Validating database results when refactoring legacy code

Data-hashing techiques that can be used to validate database results in the absense of automated (unit) tests when refactoring.

Recently I was working on a legacy application in the financial services sector - the code in question performs a hypothetical (“what if”) valuation of gas contracts over a period of time. Not really a mark-to-market but rather a set of calculated values (quantity allocated, liquidated charges etc).

There was nothing particularly complicated about the calculation (no multiple scenarios, no Monte-Carlo or anything like that) yet it was taking hours (10 hours for 30 contracts over 6 months). That’s truely shocking by anyone’s standards.

Clearly, the code needed refactoring. Whenever I’m faced with refactoring complex functionality the first thing I reach for is tests that show clear inputs and expected outputs. In this case I’d liked to have seen unit tests covering the internals of the calculation and integration tests covering the entire calculation run (given some contracts, a specific valuation environment, we expect these results for a run of n days).

Unfortunately, the code had no unit tests and did not lend itself to unit testing (it was liberally sprinkled with random database reads and writes, essentially using the database as working memory).

Yet the business depended on the results being in the database. And the existing code (whilst slow) was producing correct results.

The question was, how could I perform the minimum refactoring to speed the runs up whilst being confident I hadn’t broken things?

The first step was identifying the tables that the process was writing to. There was a table housing the configuration of the valuation (with a unique identifier), however this table was not written to when running the calculation.

The actual results were written to 8 tables (which I discovered from reading the code and following foreign key constraints). Fortunately, running a calculation only resulted in inserts into these 8 tables (no updates). However if results already existed (from a previous attempt) then the run would fail. My first change was to modify the code to delete the relevant valuation run results (if present) before commencing.

I worked through each of the 8x tables and determined which columns were material/significant.
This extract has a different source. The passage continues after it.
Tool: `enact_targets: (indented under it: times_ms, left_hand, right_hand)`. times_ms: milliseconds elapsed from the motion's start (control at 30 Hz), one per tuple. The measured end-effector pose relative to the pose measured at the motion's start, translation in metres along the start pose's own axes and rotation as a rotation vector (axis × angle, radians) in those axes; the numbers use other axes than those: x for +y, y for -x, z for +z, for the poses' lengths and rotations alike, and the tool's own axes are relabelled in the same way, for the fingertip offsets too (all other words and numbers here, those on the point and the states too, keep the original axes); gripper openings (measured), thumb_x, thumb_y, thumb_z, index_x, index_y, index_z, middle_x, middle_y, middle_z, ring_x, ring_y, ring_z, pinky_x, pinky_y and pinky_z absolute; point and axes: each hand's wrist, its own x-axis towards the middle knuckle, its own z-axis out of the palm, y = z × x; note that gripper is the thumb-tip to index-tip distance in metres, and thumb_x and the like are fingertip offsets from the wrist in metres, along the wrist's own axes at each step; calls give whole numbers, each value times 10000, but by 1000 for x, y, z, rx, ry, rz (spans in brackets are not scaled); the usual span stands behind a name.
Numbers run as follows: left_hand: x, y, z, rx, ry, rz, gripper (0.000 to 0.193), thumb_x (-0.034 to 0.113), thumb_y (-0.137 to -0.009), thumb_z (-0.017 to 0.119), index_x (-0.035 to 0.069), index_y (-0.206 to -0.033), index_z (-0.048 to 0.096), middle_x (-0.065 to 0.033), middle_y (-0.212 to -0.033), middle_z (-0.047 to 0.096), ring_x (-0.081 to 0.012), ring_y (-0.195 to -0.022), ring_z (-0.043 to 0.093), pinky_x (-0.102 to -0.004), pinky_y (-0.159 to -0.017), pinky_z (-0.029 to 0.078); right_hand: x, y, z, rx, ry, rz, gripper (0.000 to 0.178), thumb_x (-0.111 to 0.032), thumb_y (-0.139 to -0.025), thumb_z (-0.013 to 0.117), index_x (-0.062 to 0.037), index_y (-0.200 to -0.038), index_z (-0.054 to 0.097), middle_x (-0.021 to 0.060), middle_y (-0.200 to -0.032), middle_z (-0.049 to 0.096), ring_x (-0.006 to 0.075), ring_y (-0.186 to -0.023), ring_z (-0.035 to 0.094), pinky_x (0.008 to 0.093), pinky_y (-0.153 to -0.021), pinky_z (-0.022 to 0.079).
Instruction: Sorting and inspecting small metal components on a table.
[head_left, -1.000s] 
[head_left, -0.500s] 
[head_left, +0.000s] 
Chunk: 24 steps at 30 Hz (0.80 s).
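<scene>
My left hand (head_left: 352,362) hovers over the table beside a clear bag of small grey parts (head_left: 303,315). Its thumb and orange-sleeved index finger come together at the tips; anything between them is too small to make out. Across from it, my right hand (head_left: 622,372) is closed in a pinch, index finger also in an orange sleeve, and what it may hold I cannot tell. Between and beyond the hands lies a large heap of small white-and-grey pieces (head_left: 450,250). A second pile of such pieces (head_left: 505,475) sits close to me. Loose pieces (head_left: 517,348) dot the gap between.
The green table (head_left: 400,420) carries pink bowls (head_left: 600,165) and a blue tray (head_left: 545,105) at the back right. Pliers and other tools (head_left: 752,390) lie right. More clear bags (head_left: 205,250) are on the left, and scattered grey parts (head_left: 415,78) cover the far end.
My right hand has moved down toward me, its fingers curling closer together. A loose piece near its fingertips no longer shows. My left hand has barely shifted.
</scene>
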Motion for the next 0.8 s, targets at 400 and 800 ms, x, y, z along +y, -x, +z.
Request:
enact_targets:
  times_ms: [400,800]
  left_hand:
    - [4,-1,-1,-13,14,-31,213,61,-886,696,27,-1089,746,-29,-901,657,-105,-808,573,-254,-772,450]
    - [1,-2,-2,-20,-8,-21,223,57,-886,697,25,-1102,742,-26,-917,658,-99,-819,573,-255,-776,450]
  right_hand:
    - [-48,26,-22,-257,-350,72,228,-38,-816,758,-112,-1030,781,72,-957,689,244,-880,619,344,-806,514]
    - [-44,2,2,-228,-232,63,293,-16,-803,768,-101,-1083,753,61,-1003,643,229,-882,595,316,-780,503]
Basically that meant everything except things like run timestamps and primary keys of the result tables.

GasValuationDealRunningTotals:

GasValuationCalculationRuns:

I then wrote some checksum queries as follows:

SELECT CHECKSUM_AGG(RowHash) AS DealRunningTotalCheck FROM (  
    SELECT CONVERT(INT, hashbytes('MD5',(
        SELECT
            drt.Deal_Id,
            [Type],
            SwapImbalanceQuantity,
            GasStorageQuantity        
        FROM (values(null))foo(bar) for xml auto
    ))) AS RowHash
    FROM Contract.GasValuationDealRunningTotals as drt
    JOIN Contract.GasValuationCalculationRuns cr ON cr.Id = drt.CalculationRun_Id 
    WHERE GasContractValuationId = @gasContractValuationId
) subquery
SELECT CHECKSUM_AGG(RowHash) AS CalculationRunCheck FROM (  
    SELECT CONVERT(INT, hashbytes('MD5',(
        SELECT
             Deal_Id,
             CompletionStatus,
             IsEndOfInvoicingPeriod,
             Error,
             AccountingDay,
             EstimatedInvoicePaymentDay    
        FROM (values(null))foo(bar) for xml auto
    ))) AS RowHash
    FROM Contract.GasValuationCalculationRuns cr
    WHERE GasContractValuationId = @gasContractValuationId
) subquery

Running these queries would spit out a single number which would give me relatively high confidence that the data matches:

For a given table, they would tell me

  • If I was missing rows or had extra rows
  • If the data in the rows did not match
  • If I was failing to populate columns or populating columns when I should not be

whilst ignoring row order.

There are of course alternative approaches I could have taken, however given that I had 80,000 rows for a small dataset (only 3 months) keeping it within SQL server was preferable.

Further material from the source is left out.